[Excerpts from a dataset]
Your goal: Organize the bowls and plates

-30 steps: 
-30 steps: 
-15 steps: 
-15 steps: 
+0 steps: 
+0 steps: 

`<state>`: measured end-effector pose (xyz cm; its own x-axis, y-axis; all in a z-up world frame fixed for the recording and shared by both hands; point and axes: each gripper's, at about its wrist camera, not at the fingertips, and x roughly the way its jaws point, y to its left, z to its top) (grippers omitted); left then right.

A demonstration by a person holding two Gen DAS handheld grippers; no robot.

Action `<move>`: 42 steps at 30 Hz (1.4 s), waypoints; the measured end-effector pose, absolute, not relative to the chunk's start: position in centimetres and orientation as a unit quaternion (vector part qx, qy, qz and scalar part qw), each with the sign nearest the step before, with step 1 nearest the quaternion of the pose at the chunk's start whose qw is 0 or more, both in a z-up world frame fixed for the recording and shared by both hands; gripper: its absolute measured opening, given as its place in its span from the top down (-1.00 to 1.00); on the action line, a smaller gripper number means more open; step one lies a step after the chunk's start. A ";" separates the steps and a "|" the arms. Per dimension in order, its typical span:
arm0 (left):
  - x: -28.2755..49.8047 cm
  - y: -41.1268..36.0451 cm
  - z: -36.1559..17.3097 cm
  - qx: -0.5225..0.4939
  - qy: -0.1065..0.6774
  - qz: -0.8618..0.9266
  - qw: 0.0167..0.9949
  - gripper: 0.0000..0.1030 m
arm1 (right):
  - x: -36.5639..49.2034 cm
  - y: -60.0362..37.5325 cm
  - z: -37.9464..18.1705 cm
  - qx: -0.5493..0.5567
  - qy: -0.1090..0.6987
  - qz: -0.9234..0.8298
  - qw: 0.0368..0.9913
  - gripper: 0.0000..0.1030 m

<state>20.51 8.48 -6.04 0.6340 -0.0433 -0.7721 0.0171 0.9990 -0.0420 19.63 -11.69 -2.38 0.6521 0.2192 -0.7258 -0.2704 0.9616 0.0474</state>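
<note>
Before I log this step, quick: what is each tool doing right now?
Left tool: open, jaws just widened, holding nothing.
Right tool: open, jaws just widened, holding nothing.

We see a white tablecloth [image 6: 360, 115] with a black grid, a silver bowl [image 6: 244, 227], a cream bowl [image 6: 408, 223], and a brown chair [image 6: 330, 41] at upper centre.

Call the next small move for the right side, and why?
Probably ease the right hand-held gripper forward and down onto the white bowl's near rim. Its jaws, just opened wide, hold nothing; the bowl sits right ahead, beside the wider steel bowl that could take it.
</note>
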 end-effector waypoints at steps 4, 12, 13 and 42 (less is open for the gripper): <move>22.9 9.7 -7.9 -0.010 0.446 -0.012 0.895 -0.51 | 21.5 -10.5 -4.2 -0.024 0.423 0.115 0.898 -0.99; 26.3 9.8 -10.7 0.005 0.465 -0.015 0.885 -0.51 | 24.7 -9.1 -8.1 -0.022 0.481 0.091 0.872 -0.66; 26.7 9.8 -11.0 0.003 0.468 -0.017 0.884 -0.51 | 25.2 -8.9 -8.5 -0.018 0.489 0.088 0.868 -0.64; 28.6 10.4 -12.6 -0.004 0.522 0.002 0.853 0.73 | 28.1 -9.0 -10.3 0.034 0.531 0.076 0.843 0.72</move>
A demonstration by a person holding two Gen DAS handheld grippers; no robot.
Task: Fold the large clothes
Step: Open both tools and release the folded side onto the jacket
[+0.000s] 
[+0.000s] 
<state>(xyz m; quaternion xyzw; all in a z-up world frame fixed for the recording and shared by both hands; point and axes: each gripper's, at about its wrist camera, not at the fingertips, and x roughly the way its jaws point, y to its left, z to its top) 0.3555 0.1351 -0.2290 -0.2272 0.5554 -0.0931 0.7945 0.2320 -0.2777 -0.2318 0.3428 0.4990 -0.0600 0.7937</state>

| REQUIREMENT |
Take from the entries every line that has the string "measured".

| THE COMPLETED TASK |
`<state>`: measured end-effector pose (xyz cm; its own x-axis, y-axis; all in a z-up world frame fixed for the recording and shared by both hands; point and axes: each gripper's, at about its wrist camera, not at the fingertips, and x roughly the way its jaws point, y to its left, z to its top) (grippers omitted); left then right.
Action `<move>`: 42 steps at 30 Hz (1.4 s), waypoints; the measured end-effector pose, absolute, not relative to the chunk's start: position in centimetres and orientation as a unit quaternion (vector part qx, qy, qz and scalar part qw), each with the sign nearest the step before, with step 1 nearest the quaternion of the pose at the chunk's start whose qw is 0 or more, both in a z-up world frame fixed for the recording and shared by both hands; gripper: its absolute measured opening, given as its place in its span from the top down (-1.00 to 1.00); on the action line, a smaller gripper number means more open; step one lies a step after the chunk's start. A ";" separates the steps and a "|" the arms. Per dimension in order, its typical span:

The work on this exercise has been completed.